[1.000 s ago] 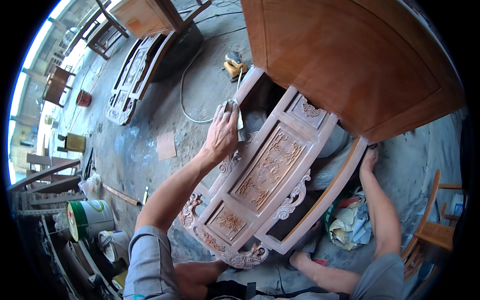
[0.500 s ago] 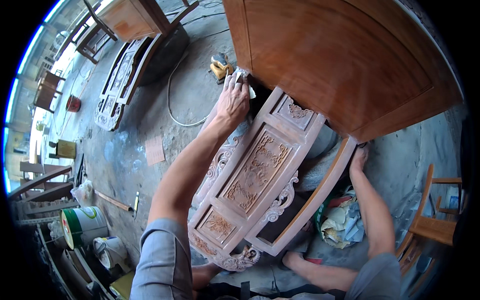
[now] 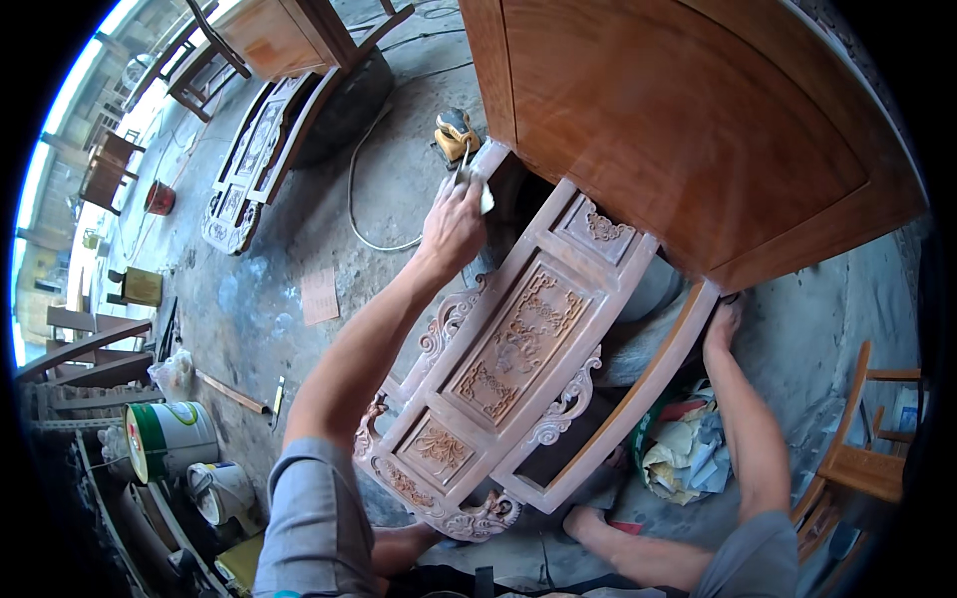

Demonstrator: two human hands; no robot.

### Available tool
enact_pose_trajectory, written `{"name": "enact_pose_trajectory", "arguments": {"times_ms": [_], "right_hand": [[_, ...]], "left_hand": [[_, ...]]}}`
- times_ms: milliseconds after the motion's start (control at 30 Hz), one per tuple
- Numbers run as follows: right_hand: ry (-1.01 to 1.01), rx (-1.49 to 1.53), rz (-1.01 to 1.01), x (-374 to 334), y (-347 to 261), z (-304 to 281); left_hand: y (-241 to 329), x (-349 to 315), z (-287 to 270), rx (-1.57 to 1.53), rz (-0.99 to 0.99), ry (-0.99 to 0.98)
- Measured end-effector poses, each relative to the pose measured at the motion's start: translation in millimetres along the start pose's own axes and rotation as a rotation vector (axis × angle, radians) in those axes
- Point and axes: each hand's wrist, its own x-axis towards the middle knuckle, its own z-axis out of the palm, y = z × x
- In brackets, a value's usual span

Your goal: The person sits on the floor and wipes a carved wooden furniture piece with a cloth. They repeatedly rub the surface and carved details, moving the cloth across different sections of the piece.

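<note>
A carved wooden chair (image 3: 518,334), pale with dust, lies tipped over in front of me. Its broad brown panel (image 3: 668,120) rises at the far side. My left hand (image 3: 454,224) is closed on a small pale piece of sandpaper (image 3: 486,200) against the chair's left rail, near the panel; its fingertips are partly hidden. On the other side, my right hand (image 3: 725,321) is closed at the far end of the curved right rail (image 3: 638,399), beside the panel's lower corner. The rail hides part of those fingers.
Beyond my left hand a yellow power sander (image 3: 454,138) with a hose rests on the concrete floor. Another carved chair (image 3: 261,140) lies farther left. Paint buckets (image 3: 174,439) stand at the near left. Under the right rail is a container of crumpled scraps (image 3: 688,453); a wooden chair (image 3: 867,468) is far right.
My left hand has slid back along the left rail toward me, with the sandpaper, baring more of the rail's far end. My right hand stays at its rail. The view has shifted slightly.
</note>
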Motion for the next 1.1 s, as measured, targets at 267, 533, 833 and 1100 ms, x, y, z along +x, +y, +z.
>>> {"name": "enact_pose_trajectory", "arguments": {"times_ms": [267, 533, 833, 1100], "right_hand": [[0.034, -0.129, 0.014, 0.6, -1.8, 4.3], [0.007, -0.079, -0.012, 6.3, 3.7, -2.2], [0.019, -0.111, -0.027, 22.7, 27.6, -18.0], [-0.032, -0.105, 0.056, 0.2, -7.4, -10.4]], "left_hand": [[21.8, 66.6, 32.5, 0.167, -0.318, -0.132], [43.4, 41.7, 33.3, 0.018, -0.008, -0.019], [15.6, -17.6, 24.9, 0.077, -0.003, -0.037], [2.7, -43.0, -7.8, 0.058, 0.126, -0.045]]}}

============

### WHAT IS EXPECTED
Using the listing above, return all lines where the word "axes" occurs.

### ANSWER TO THIS EXERCISE
- Measured end-effector poses, each relative to the pose measured at the motion's start: translation in millimetres along the start pose's own axes and rotation as a rotation vector (axis × angle, radians) in those axes
- Point and axes: each hand's wrist, its own x-axis towards the middle knuckle, its own z-axis out of the palm, y = z × x

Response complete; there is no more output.